United States of America, Appellant, v. Alejandro J. Villalpando, Appellee, 259 F.3d 934 (8th Cir. 2001)Annotate this Case
Appeal from the United States District Court for the Southern District of Iowa. [Copyrighted Material Omitted]
Before Wollman, Chief Judge, Hansen, Circuit Judge, and Schreier,1 District Judge.
Hansen, Circuit Judge
The United States of America appeals the order of the district court granting Alejandro Villalpando's motion for new trial. We reverse in part and affirm in part.

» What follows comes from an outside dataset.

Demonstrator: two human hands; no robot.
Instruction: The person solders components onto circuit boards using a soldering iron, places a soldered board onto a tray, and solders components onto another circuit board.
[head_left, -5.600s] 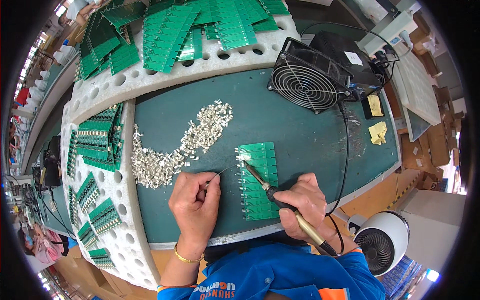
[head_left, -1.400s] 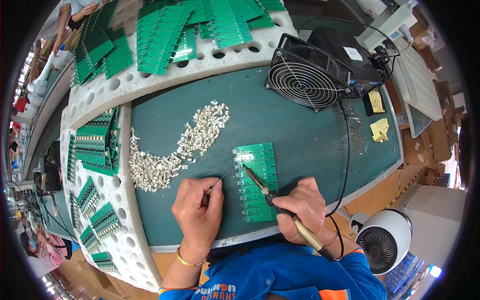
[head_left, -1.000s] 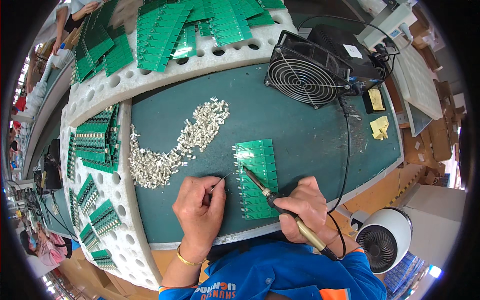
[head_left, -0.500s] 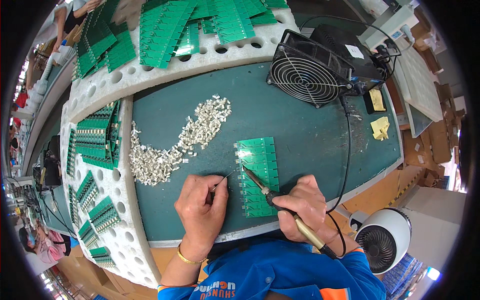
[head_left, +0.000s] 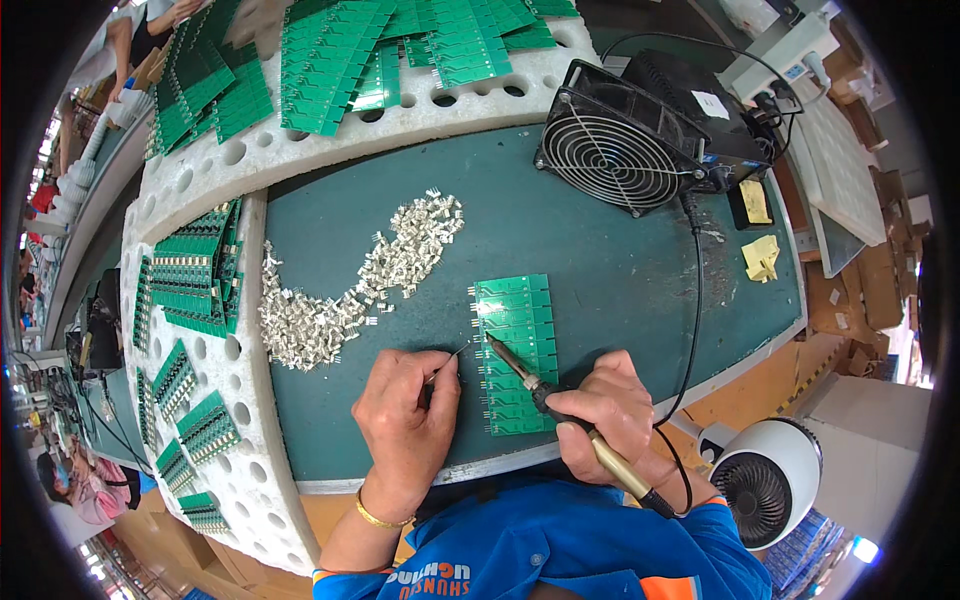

Defendant Alejandro Villalpando was convicted by a jury of drug conspiracy as charged in Count 1 of the indictment and two firearm offenses charged in Counts 3 and 4. The jury acquitted him on a separate charge of drug possession with intent to distribute as alleged in Count 2. Villalpando's trial counsel filed a timely motion for new trial, including arguments that he as trial counsel had "erred" in eleven instances-amounting to a claim of ineffective assistance of counsel. The district court subsequently appointed new counsel and directed supplementation of the motion for new trial to expose all instances of defense counsel's conduct that might impact the ineffective assistance of counsel claim. The supplemental motion asserted a new instance of ineffective assistance of counsel arising from trial counsel's cross- examination of the government's main witness, Tanya Dlouhy. Specifically, the defendant asserted that trial counsel improperly elicited testimony from Dlouhy that Villalpando made threats to her and told her he had ordered the murder of someone who had raped his child in California. The supplemental motion for new trial asserted that absent trial counsel's cross-examination of Dlouhy, this prejudicial evidence would not have been heard by the jury.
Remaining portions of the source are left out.